**Task instructions**
What's needed is the listing below, repeated word for word with no pictures.

Top of Data below

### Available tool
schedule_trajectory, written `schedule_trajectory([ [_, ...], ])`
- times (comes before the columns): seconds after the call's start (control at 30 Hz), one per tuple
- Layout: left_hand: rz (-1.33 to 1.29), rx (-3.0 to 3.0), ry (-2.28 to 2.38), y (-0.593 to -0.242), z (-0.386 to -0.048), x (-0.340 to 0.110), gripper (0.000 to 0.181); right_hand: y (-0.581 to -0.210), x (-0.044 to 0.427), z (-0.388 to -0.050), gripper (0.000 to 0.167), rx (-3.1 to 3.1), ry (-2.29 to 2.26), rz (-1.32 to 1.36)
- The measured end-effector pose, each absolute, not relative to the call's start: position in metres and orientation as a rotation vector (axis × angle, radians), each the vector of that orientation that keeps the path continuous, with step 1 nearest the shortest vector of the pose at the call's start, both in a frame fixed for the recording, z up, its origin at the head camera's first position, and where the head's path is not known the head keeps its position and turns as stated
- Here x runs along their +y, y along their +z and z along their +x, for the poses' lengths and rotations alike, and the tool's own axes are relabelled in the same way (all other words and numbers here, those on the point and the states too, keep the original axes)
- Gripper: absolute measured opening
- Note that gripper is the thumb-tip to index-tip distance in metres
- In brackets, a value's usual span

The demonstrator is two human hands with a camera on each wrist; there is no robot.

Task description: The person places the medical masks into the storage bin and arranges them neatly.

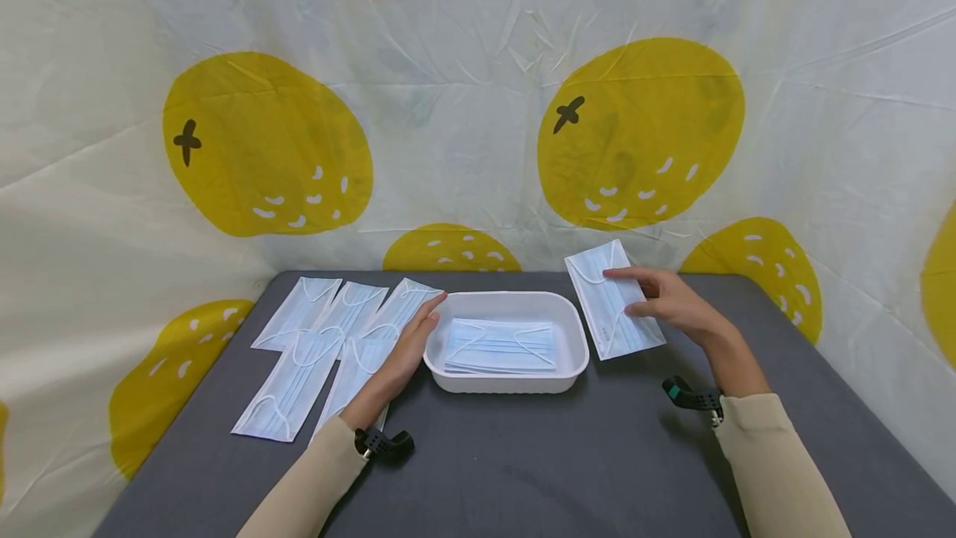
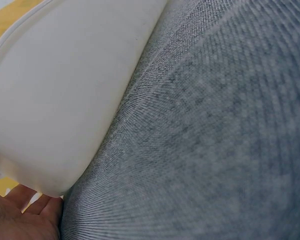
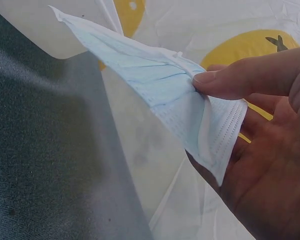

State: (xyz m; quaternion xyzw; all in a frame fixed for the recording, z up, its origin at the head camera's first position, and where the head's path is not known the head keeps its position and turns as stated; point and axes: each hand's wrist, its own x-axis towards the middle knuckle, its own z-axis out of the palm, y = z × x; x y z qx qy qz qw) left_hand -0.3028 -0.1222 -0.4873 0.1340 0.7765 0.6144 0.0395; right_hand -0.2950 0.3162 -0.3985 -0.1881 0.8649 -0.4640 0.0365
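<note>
A light blue face mask [image 1: 608, 305] with white ear loops hangs in the air to the right of the white plastic tub [image 1: 508, 384]. My right hand [image 1: 668, 305] pinches it, with the thumb [image 3: 225, 82] on the near face and the other fingers behind. Inside the tub lie several stacked masks [image 1: 500, 345], their long sides running left to right. My left hand [image 1: 403, 355] rests against the tub's left end with its fingers extended. In the left wrist view, the left hand [image 2: 27, 215] is partly cut off beside the tub wall [image 2: 65, 100].
Several more masks [image 1: 291, 388] lie partly overlapping on the dark grey table [image 1: 515, 471], left of the tub; the left forearm partly covers one. Behind the table hangs a white curtain [image 1: 456, 131] with yellow fruit prints. Both wrists wear black straps.
</note>
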Motion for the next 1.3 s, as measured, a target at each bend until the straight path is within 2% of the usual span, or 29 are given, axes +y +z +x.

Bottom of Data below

**Result for this exercise**
### Available tool
schedule_trajectory, written `schedule_trajectory([ [_, ...], ])`
- times (comes before the columns): seconds after the call's start (control at 30 Hz), one per tuple
- Layout: left_hand: rz (-1.33 to 1.29), rx (-3.0 to 3.0), ry (-2.28 to 2.38), y (-0.593 to -0.242), z (-0.386 to -0.048), x (-0.340 to 0.110), gripper (0.000 to 0.181); right_hand: y (-0.581 to -0.210), x (-0.044 to 0.427), z (-0.388 to -0.050), gripper (0.000 to 0.167), rx (-3.1 to 3.1), ry (-2.29 to 2.26), rz (-1.32 to 1.36)
- The measured end-effector pose, each absolute, not relative to the call's start: position in metres and orientation as a rotation vector (axis × angle, radians), each the vector of that orientation that keeps the path continuous, with step 1 nearest the shortest vector of the pose at the call's start, both in a frame fixed for the recording, z up, its origin at the head camera's first position, and where the head's path is not known the head keeps its position and turns as stated
- Here x runs along their +y, y along their +z and z along their +x, for the poses' lengths and rotations alike, and the tool's own axes are relabelled in the same way (all other words and numbers here, those on the point and the states too, keep the original axes)
- Gripper: absolute measured opening
- Note that gripper is the thumb-tip to index-tip distance in metres
- In brackets, a value's usual span

The demonstrator is two human hands with a camera on each wrist; there is no robot.

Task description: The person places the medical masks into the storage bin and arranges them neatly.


State: (xyz m; quaternion xyzw; all in a frame fixed for the recording, z up, its origin at the head camera's first position, and where the head's path is not known the head keeps its position and turns as stated; point and axes: each hand's wrist, its own x-axis towards the middle knuckle, its own z-axis out of the palm, y = z × x; x y z qx qy qz qw) left_hand -0.3028 -0.1222 -0.4873 0.1340 0.7765 0.6144 0.0395; right_hand -0.2950 0.3162 -0.3985 -0.1881 0.8649 -0.4640 0.0365
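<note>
A light blue face mask [image 1: 608, 305] with white ear loops hangs in the air to the right of the white plastic tub [image 1: 508, 384]. My right hand [image 1: 668, 305] pinches it, with the thumb [image 3: 225, 82] on the near face and the other fingers behind. Inside the tub lie several stacked masks [image 1: 500, 345], their long sides running left to right. My left hand [image 1: 403, 355] rests against the tub's left end with its fingers extended. In the left wrist view, the left hand [image 2: 27, 215] is partly cut off beside the tub wall [image 2: 65, 100].
Several more masks [image 1: 291, 388] lie partly overlapping on the dark grey table [image 1: 515, 471], left of the tub; the left forearm partly covers one. Behind the table hangs a white curtain [image 1: 456, 131] with yellow fruit prints. Both wrists wear black straps.
</note>
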Motion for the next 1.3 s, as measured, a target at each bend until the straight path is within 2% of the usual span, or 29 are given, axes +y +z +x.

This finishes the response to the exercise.